> _Task statement_: Set down the records again, keeping each line exactly as it is.

BEGIN

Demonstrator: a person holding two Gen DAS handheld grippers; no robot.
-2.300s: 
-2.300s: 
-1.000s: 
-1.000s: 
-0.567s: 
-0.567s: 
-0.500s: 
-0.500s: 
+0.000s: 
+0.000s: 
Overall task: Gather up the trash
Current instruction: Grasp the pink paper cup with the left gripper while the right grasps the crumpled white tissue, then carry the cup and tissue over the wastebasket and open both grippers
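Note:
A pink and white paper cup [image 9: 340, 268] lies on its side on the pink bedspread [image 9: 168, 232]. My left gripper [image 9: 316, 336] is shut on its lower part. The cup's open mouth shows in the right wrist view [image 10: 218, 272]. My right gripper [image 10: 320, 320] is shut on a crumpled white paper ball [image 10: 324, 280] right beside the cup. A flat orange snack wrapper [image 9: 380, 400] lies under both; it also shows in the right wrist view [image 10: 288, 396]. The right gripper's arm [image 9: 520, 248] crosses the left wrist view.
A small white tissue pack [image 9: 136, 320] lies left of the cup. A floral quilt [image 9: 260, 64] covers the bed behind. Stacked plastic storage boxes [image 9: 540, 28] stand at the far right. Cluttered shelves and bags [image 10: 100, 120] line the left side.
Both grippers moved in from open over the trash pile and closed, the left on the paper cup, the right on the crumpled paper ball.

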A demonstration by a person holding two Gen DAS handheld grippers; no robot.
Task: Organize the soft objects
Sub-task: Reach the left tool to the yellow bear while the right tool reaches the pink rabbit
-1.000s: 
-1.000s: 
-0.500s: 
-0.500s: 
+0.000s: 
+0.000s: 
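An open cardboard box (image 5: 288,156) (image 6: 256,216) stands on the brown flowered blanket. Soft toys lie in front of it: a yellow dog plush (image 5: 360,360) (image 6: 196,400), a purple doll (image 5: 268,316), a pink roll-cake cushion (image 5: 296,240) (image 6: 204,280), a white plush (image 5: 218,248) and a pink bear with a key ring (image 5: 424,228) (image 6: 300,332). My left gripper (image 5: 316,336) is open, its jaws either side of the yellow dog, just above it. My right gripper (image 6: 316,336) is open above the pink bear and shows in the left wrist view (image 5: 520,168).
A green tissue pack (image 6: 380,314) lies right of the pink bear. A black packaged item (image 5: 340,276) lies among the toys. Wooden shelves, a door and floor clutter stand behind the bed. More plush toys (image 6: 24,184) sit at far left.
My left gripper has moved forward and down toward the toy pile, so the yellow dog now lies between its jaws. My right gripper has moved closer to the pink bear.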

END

> _Answer to the problem_:
Demonstrator: a person holding two Gen DAS handheld grippers; no robot.
-2.300s: 
-2.300s: 
-1.000s: 
-1.000s: 
-0.567s: 
-0.567s: 
-0.500s: 
-0.500s: 
+0.000s: 
+0.000s: 
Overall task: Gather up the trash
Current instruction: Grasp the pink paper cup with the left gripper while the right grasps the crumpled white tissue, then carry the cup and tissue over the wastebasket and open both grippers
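Note:
A pink and white paper cup [image 9: 340, 268] lies on its side on the pink bedspread [image 9: 168, 232]. My left gripper [image 9: 316, 336] is shut on its lower part. The cup's open mouth shows in the right wrist view [image 10: 218, 272]. My right gripper [image 10: 320, 320] is shut on a crumpled white paper ball [image 10: 324, 280] right beside the cup. A flat orange snack wrapper [image 9: 380, 400] lies under both; it also shows in the right wrist view [image 10: 288, 396]. The right gripper's arm [image 9: 520, 248] crosses the left wrist view.
A small white tissue pack [image 9: 136, 320] lies left of the cup. A floral quilt [image 9: 260, 64] covers the bed behind. Stacked plastic storage boxes [image 9: 540, 28] stand at the far right. Cluttered shelves and bags [image 10: 100, 120] line the left side.
Both grippers moved in from open over the trash pile and closed, the left on the paper cup, the right on the crumpled paper ball.
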
A demonstration by a person holding two Gen DAS handheld grippers; no robot.
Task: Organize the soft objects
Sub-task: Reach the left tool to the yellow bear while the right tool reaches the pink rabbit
-1.000s: 
-1.000s: 
-0.500s: 
-0.500s: 
+0.000s: 
+0.000s: 
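An open cardboard box (image 5: 288,156) (image 6: 256,216) stands on the brown flowered blanket. Soft toys lie in front of it: a yellow dog plush (image 5: 360,360) (image 6: 196,400), a purple doll (image 5: 268,316), a pink roll-cake cushion (image 5: 296,240) (image 6: 204,280), a white plush (image 5: 218,248) and a pink bear with a key ring (image 5: 424,228) (image 6: 300,332). My left gripper (image 5: 316,336) is open, its jaws either side of the yellow dog, just above it. My right gripper (image 6: 316,336) is open above the pink bear and shows in the left wrist view (image 5: 520,168).
A green tissue pack (image 6: 380,314) lies right of the pink bear. A black packaged item (image 5: 340,276) lies among the toys. Wooden shelves, a door and floor clutter stand behind the bed. More plush toys (image 6: 24,184) sit at far left.
My left gripper has moved forward and down toward the toy pile, so the yellow dog now lies between its jaws. My right gripper has moved closer to the pink bear.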

That finishes the output for this exercise.